3. The sight of Open-crotch pants does not make me wince anymore
I remember feeling so weird the first time I saw Chinese kids walk around in open crotch pants (开裆裤 kaidangku). Being a medical student, I had myriads of questions about the hygiene, the health of the baby wearing the open crotch pants. I was later told that Chinese mothers prefer their kids to wear the famous kaidangku instead of nappies as nappies would promote unhygienic conditions for the kids. When I explain about kaidangku to the people back home, they wince and I often witness a certain level of criticism about it. Though, I would be able to support or refute the real advantages of open crotch pants, I can certainly say that they do no longer make me wince.
2. Have you seen my square dancing grannies?

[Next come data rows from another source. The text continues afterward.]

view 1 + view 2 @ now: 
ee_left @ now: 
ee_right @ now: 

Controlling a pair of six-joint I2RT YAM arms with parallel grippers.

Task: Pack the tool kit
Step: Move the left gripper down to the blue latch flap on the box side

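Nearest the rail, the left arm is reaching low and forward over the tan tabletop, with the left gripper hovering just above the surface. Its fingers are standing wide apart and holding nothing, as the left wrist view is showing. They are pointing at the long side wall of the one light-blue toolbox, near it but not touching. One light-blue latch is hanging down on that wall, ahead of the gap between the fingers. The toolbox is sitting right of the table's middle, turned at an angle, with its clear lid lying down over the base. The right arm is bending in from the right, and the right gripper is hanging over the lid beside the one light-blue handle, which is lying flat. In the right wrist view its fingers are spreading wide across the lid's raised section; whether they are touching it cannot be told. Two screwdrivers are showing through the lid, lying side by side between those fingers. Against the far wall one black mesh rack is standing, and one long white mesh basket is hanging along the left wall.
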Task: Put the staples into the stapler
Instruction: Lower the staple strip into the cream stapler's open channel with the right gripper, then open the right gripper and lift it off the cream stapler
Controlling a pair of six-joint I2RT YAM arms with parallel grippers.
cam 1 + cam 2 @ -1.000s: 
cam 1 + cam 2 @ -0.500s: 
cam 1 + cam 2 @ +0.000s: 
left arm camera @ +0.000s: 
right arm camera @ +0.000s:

No day can be called a day if one has not seen the dancing grannies perform their guangchang wu 广场舞 ( square dancing) in any random open space that they find every evening,no matter what the weather be like. Loud music, a synchronous dancing moves and a bunch of grannies: this is the tradition of square dancing and it is a common sight throughout china. Square dancing is a form of exercise for some, for others it is a way of making new friends and socialize. While square dancing is very much popular in China and widely practiced, it is a practice I miss witnessing from my balcony back home. Every evening as I watch the sun set, I wonder where my square dancing grannies are…
1. I think in Chinese
Most of the people agree that they tend to think in their mother tongue and later translate their thoughts into the language they are required to converse in. After six years in China, where Chinese was the one language, I heard and I spoke most often, I realized that I can conveniently think in Chinese. Also, Chinese has become an intrinsic part of my life that I sometimes end up using Chinese words in the middle of my sentences.
China will always hold a special place in my heart or I should rather say, China has become a part of me; a land that was once unknown to me has finally ended up influencing me so much.